- [What is required]: Skip the pictures. Output only the lines below starting at the line with "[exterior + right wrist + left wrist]" and ending at the line with "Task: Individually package", both ends included, exactly as they are.

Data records
◇ ◇ ◇ ◇ ◇

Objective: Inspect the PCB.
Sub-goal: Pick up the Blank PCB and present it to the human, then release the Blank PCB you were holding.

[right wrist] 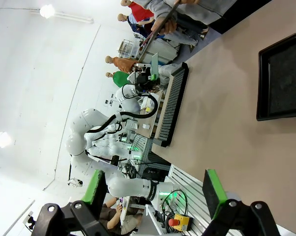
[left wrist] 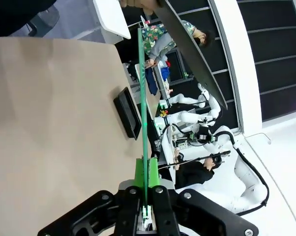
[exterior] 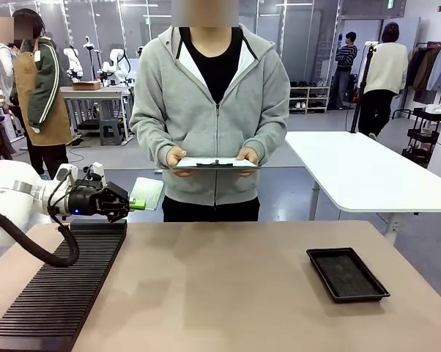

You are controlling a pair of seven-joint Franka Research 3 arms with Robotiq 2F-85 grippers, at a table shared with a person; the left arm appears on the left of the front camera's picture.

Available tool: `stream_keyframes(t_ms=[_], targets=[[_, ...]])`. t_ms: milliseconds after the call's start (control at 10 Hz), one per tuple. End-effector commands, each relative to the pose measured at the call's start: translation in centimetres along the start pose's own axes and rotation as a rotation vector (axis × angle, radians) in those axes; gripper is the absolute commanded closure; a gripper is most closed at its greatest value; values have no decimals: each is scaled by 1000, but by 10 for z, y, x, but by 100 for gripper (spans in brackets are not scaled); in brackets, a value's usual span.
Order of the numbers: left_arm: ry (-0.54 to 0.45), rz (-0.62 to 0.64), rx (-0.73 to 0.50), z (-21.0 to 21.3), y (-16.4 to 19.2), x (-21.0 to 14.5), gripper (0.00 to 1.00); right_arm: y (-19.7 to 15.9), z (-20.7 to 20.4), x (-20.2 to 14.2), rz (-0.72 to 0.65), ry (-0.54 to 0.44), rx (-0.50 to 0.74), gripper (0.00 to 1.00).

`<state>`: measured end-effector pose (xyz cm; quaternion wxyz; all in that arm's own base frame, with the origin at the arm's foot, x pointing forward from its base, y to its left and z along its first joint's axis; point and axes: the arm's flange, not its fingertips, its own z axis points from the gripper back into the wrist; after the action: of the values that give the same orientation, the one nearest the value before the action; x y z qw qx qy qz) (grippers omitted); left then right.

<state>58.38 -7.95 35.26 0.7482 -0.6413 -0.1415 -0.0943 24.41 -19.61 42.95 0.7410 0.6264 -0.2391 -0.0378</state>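
Your left gripper [exterior: 135,204] is clamped on one edge of the PCB [exterior: 147,193], held in the air near the far end of the rack [exterior: 59,293]. In the left wrist view the board runs edge-on between the pads [left wrist: 138,173]. Your right gripper [right wrist: 153,191] stands wide open, holding nothing. The person [exterior: 213,103] holds a clipboard [exterior: 215,163] in both hands. A tray [exterior: 347,273] lies on the table [exterior: 220,293], right side.

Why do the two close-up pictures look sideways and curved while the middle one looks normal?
Front view: level, evenly lit, sharp. Left wrist view: rolled sideways, PCB seen edge-on as a thin green line. Right wrist view: wide-angle bend, lamps glaring.
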Motion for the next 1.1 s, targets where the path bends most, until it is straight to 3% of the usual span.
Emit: stream_keyframes(t_ms=[0,400,500,1000], targets=[[-36,29,-43,0,11,13,97,2,1,1,10,-3,7,0],[-46,55,-107,3,13,18,97,2,1,1,10,-3,7,0],[-45,27,-29,-1,21,11,97,2,1,1,10,-3,7,0],[-45,27,-29,-1,21,11,97,2,1,1,10,-3,7,0]])
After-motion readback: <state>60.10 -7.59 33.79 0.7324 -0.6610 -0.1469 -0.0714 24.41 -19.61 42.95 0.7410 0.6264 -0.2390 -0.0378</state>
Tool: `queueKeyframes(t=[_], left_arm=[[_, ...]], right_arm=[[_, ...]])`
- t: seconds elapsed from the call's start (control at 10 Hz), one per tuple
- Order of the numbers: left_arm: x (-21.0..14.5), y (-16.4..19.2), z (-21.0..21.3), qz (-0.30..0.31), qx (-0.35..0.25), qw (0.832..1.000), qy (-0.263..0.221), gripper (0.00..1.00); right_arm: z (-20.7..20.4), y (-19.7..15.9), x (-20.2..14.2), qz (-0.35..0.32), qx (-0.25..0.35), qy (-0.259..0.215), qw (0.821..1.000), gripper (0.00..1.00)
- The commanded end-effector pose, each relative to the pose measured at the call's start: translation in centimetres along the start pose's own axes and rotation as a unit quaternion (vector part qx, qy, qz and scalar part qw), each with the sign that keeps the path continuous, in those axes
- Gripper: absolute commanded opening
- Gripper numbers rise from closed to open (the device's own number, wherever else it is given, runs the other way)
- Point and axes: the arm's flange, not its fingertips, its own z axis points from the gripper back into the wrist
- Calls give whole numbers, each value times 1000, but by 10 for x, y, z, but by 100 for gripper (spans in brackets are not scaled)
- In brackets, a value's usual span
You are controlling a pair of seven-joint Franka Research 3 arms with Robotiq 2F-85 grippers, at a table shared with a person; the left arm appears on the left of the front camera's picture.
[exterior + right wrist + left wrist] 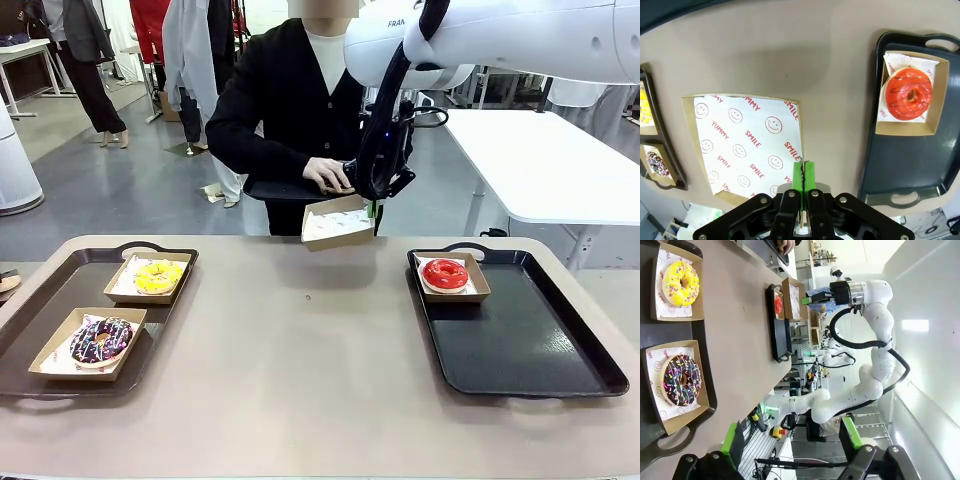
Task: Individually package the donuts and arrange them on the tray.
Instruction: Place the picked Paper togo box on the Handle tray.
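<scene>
**Desk stock: three donuts boxed, one empty box held aloft**

Item 1. Sprinkled chocolate donut, count one. Lies flat, hole up, in a paper-lined cardboard box at the near end of the left tray, about 8 o'clock on the desk.

Item 2. Yellow donut, count one. Flat in its own box, same tray, just beyond item 1, about 10 o'clock.

Item 3. Red donut, count one. Flat in a box at the far left corner of the right tray, about 2 o'clock. Trays: two, both dark, long axes running near to far.

Item 4. Empty box, count one, lined with printed paper, held above the desk's far edge at 12 o'clock, tilted, long axis across the desk.

Right tool: pads pressed together on the empty box's rim.

Left tool: fingers spread apart, holding nothing.

Person's hand: beyond the empty box, resting on a further dark tray.
</scene>
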Motion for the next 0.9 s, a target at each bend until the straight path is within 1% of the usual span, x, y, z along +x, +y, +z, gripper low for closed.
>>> queueKeyframes(t=[0.0,0.8], left_arm=[[0,-1,1,-2,-2,1000,-1,100],[0,-1,1,-2,-2,1000,-1,100]], right_arm=[[1,-3,-3,-1,-1,1,1000,0],[1,-3,-3,-1,-1,1,1000,0]])
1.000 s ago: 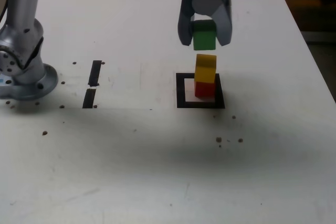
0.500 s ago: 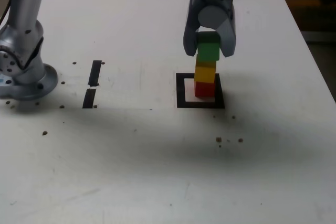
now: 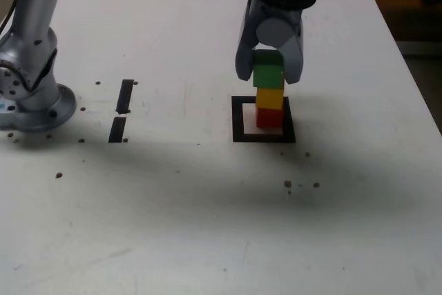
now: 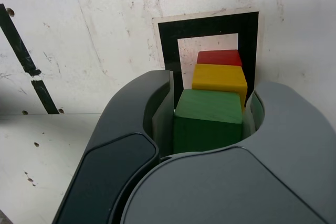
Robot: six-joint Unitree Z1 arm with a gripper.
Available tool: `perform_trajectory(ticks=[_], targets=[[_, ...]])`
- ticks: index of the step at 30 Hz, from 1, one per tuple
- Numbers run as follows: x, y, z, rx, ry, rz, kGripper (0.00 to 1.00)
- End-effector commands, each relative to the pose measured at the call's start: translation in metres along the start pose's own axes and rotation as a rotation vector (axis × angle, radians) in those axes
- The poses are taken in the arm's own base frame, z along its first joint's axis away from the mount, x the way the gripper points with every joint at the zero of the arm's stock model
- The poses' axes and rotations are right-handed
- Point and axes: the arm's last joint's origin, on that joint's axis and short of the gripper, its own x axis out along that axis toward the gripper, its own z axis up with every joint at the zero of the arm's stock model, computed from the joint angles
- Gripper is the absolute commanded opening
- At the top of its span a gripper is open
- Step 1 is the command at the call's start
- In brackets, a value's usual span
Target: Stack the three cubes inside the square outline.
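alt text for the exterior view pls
A robot gripper holds a green cube at the top of a yellow cube stacked on a red cube, inside a black tape square on a pale, speckled table.

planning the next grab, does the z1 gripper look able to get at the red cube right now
Probably not: the gripper has the green cube between its jaws, and the yellow cube sits on the red cube.
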Motion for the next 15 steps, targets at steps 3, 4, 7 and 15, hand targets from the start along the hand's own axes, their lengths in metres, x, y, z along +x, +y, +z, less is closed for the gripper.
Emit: perform_trajectory(ticks=[3,4,7,15], targets=[[0.002,0.001,-0.001,0.004,0.007,-0.005,0.61],[0.002,0.001,-0.001,0.006,0.009,-0.007,0.67],[0.001,0.001,-0.001,0.009,0.003,-0.01,0.81],[-0.009,0.001,-0.013,0.001,-0.008,-0.013,0.88]])
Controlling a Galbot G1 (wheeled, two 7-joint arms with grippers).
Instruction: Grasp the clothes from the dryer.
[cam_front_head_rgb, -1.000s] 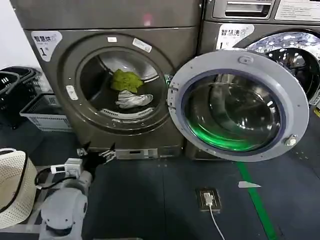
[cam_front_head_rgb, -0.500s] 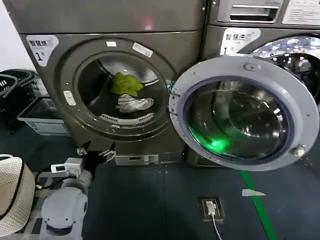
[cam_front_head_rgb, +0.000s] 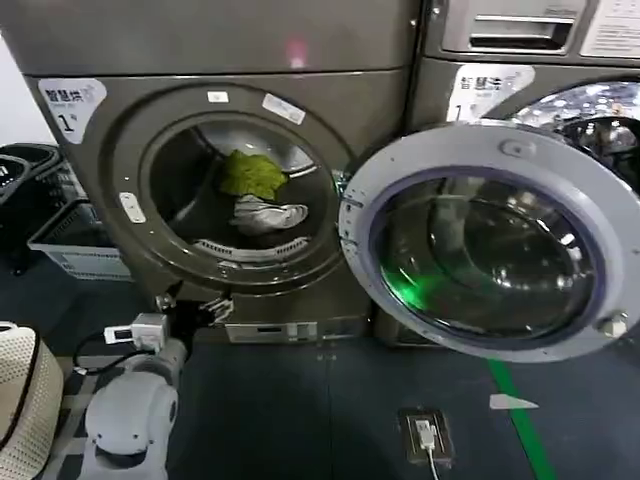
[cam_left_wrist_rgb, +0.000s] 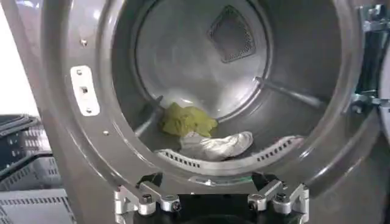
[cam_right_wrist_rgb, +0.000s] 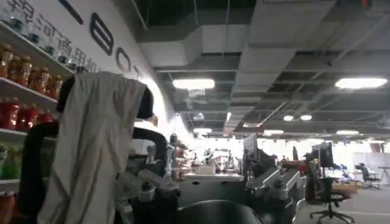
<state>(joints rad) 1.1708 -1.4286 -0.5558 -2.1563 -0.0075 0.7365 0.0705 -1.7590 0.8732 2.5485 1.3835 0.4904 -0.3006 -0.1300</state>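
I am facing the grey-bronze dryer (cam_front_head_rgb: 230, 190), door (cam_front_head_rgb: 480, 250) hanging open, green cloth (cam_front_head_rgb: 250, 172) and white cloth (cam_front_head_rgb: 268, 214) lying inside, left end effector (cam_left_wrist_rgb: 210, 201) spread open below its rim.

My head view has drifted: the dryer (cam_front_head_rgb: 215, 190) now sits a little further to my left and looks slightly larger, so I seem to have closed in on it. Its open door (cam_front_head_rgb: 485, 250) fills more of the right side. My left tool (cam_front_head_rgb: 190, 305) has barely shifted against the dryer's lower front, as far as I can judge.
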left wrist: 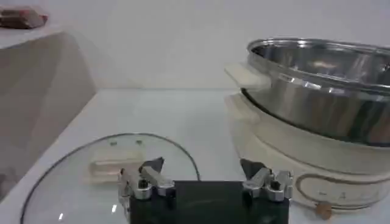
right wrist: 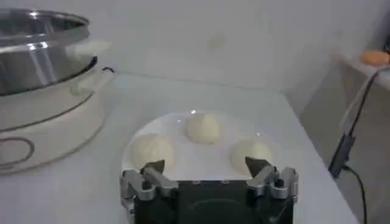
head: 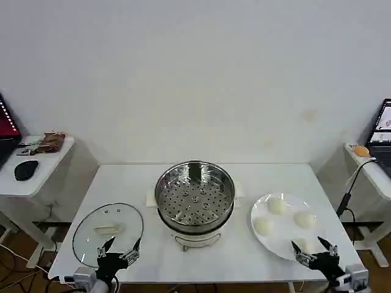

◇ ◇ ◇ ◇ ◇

- [Answer for the task]:
[exterior + right wrist + left wrist] 
Task: Individually package the donuts and arrange them on the tray.

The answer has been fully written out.